XEZZ-AM
- Huentitán el Bajo, Jalisco; Mexico;
- Broadcast area: Guadalajara
- Frequency: 760 kHz
- Branding: Radio Gallito

Programming
- Format: Grupera

Ownership
- Owner: Radiópolis; (XEZZ, S.A. de C.V.);
- Sister stations: XHWK-FM, XEHL-FM, XEBA-FM, XELT-AM

History
- First air date: January 15, 1953 (concession)

Technical information
- Licensing authority: CRT
- Class: B
- Power: 5,000 watts
- Transmitter coordinates: 20°43′54.1″N 103°19′07.1″W﻿ / ﻿20.731694°N 103.318639°W

Links
- Webcast: http://tunein.com/share/popout/s91368/
- Website: radiogallito.com.mx

= XEZZ-AM =

Radio station in Guadalajara, Jalisco, Mexico

XEZZ-AM is a radio station on 760 AM in Huentitán el Bajo, Jalisco, Mexico.

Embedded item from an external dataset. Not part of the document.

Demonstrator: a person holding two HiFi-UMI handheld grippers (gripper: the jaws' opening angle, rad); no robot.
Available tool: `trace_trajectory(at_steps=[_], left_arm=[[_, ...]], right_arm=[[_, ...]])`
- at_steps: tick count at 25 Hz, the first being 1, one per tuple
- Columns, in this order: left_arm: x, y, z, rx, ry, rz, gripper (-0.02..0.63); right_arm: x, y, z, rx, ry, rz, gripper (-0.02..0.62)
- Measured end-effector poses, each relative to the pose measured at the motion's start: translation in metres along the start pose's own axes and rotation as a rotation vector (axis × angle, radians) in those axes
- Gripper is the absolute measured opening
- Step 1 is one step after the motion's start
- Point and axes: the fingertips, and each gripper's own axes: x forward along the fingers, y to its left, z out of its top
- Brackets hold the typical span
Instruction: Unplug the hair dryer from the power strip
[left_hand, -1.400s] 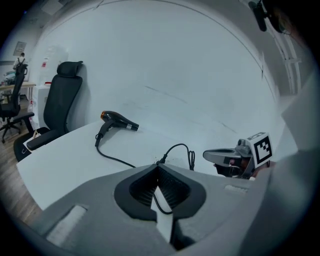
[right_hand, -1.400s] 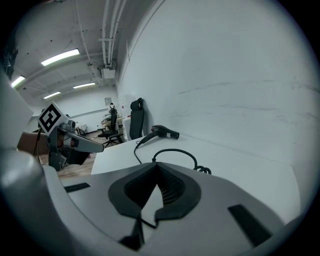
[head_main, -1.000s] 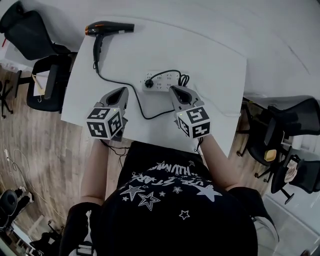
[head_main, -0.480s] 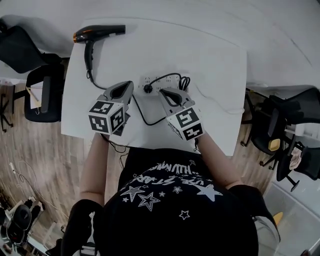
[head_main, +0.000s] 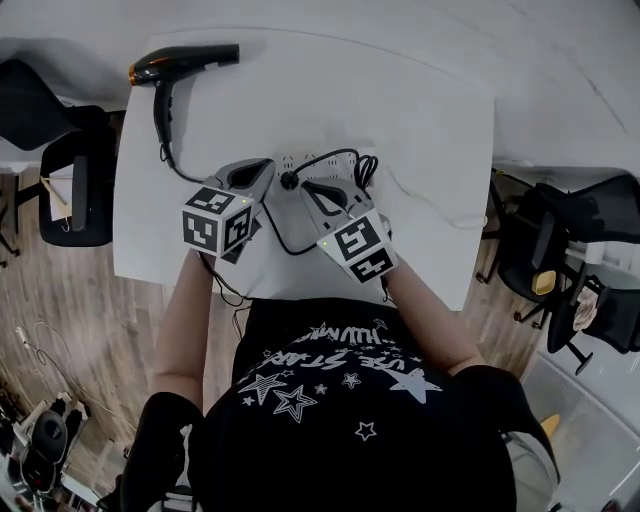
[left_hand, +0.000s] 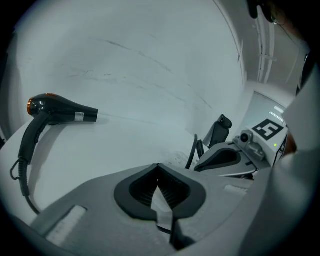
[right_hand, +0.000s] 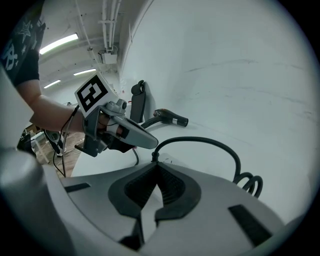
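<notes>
Hair dryer (head_main: 185, 60): glossy black, orange-tipped, trailing a looping black cord (right_hand: 200, 140).

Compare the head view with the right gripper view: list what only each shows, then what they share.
Head view only: the right gripper from outside, with its cube, and the right forearm. Right gripper view only: that gripper's jaws, shut on nothing, and ceiling lights. Both: the hair dryer, the looped cord, the left gripper, the table.
</notes>
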Motion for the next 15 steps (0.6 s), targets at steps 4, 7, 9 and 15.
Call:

It is owned by Radiópolis and known as Radio Gallito. 760 AM is a United States clear-channel frequency.

==History==
XEZZ received its concession on January 15, 1953 as XEHJ-AM. The 5,000-watt daytimer was owned by María Cruz de la Torre and located in Tonalá, where it moved after a brief stint in Zapotlanejo. Melodia 76, S.A., became the concessionaire in 1966, and XEZZ, S.A. de C.V. took over that position in 1982, the same year the station became known as Radio Gallito.